**What you have to do:** Reproduce the listing below word for word and exclude any picture.
·····
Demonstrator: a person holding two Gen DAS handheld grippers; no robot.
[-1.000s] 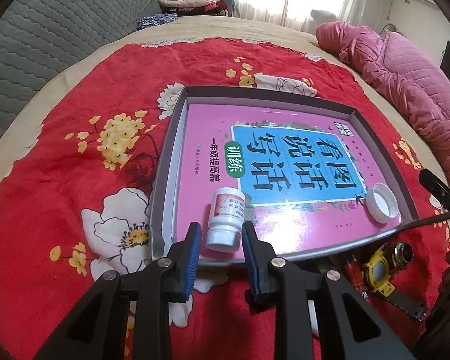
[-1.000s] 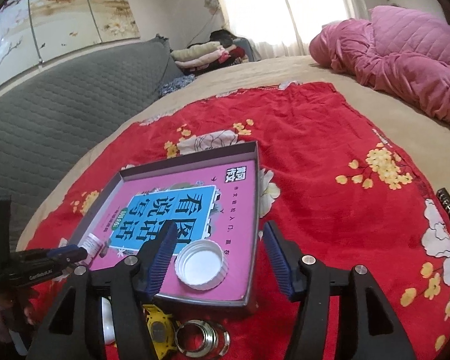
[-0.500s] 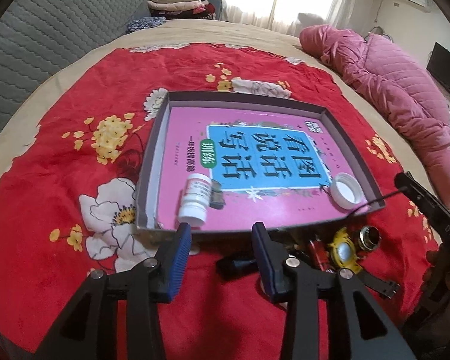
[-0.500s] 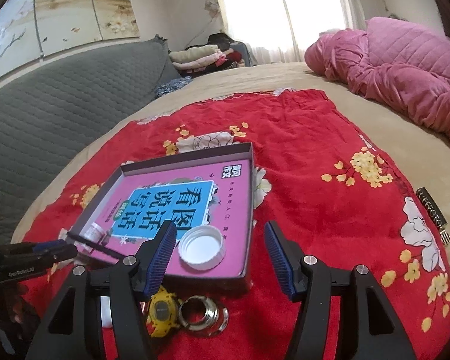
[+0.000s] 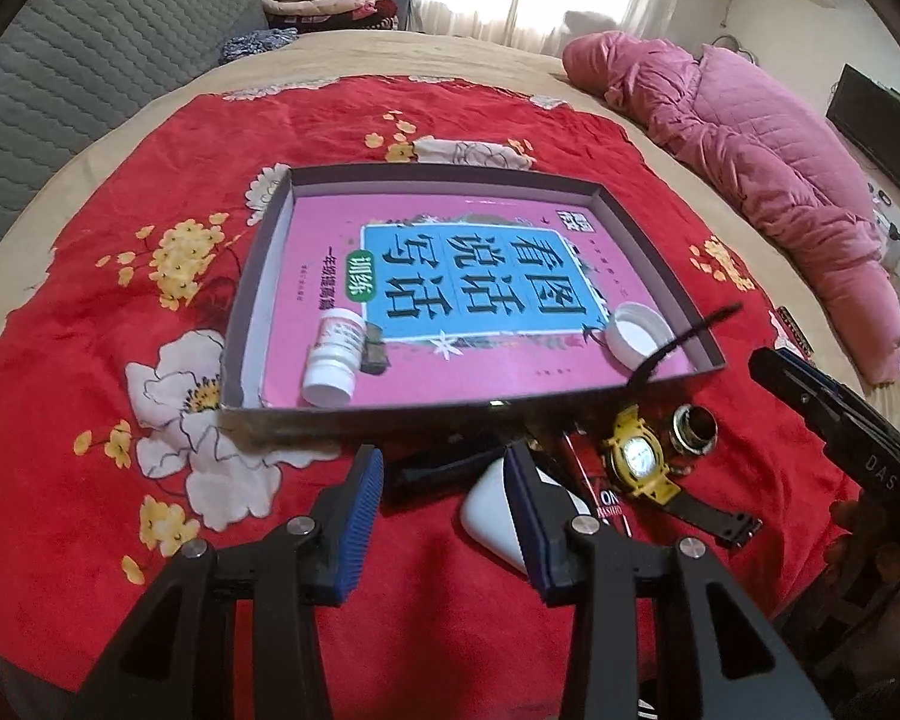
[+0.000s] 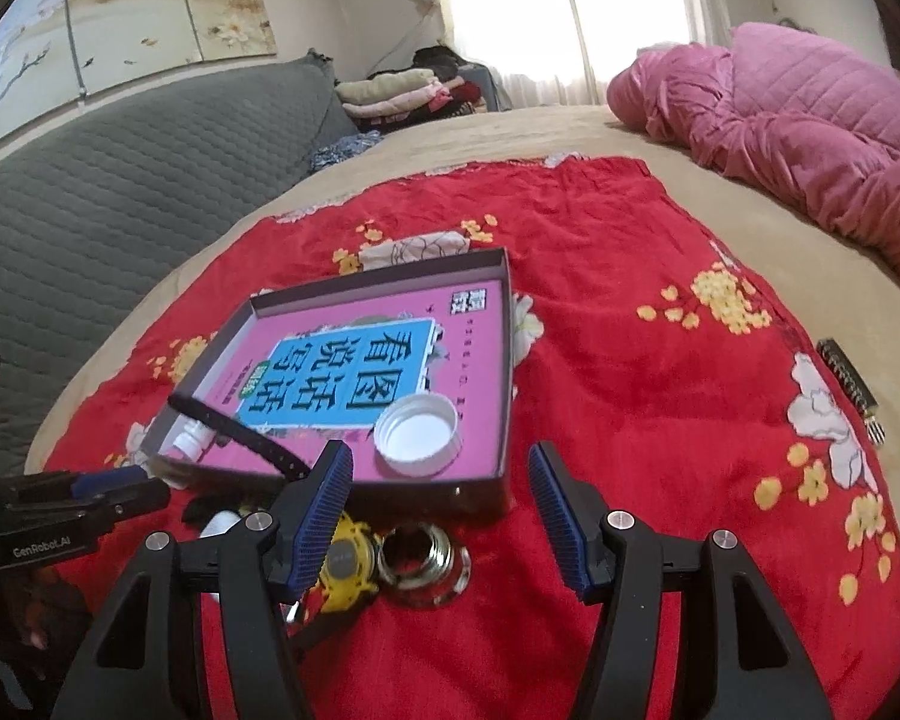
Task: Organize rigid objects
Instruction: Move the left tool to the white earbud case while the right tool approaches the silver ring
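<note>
A shallow grey box (image 5: 258, 276) (image 6: 504, 372) holding a pink book lies on a red floral cloth. In it lie a white pill bottle (image 5: 333, 357) on its side and a white cap (image 5: 636, 335) (image 6: 417, 433). In front of the box lie a yellow watch (image 5: 636, 459) (image 6: 345, 564), a metal ring nut (image 5: 695, 429) (image 6: 423, 558), a white smooth object (image 5: 489, 519), a black flat object (image 5: 438, 471) and a red pen (image 5: 594, 492). My left gripper (image 5: 444, 516) is open and empty above the black object. My right gripper (image 6: 441, 510) is open and empty, just above the nut.
The red cloth (image 5: 90, 480) covers a beige bed. A pink quilted coat (image 5: 750, 168) lies at the right. A grey padded headboard (image 6: 90, 192) stands at the left. A small dark comb-like object (image 6: 849, 384) lies at the cloth's right edge.
My left gripper let go of the pill bottle in the box, drew back toward me and opened wider. My right gripper also drew back from the cap and box.
</note>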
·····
**Result of this task:**
Demonstrator: a person holding two Gen DAS handheld grippers; no robot.
[-1.000s] 
[-1.000s] 
[-0.500s] 
[-0.500s] 
[+0.000s] 
[+0.000s] 
Task: Organize rigid objects
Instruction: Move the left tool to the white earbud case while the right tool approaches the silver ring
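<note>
A shallow grey box (image 5: 258, 276) (image 6: 504, 372) holding a pink book lies on a red floral cloth. In it lie a white pill bottle (image 5: 333, 357) on its side and a white cap (image 5: 636, 335) (image 6: 417, 433). In front of the box lie a yellow watch (image 5: 636, 459) (image 6: 345, 564), a metal ring nut (image 5: 695, 429) (image 6: 423, 558), a white smooth object (image 5: 489, 519), a black flat object (image 5: 438, 471) and a red pen (image 5: 594, 492). My left gripper (image 5: 444, 516) is open and empty above the black object. My right gripper (image 6: 441, 510) is open and empty, just above the nut.
The red cloth (image 5: 90, 480) covers a beige bed. A pink quilted coat (image 5: 750, 168) lies at the right. A grey padded headboard (image 6: 90, 192) stands at the left. A small dark comb-like object (image 6: 849, 384) lies at the cloth's right edge.
My left gripper let go of the pill bottle in the box, drew back toward me and opened wider. My right gripper also drew back from the cap and box.
</note>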

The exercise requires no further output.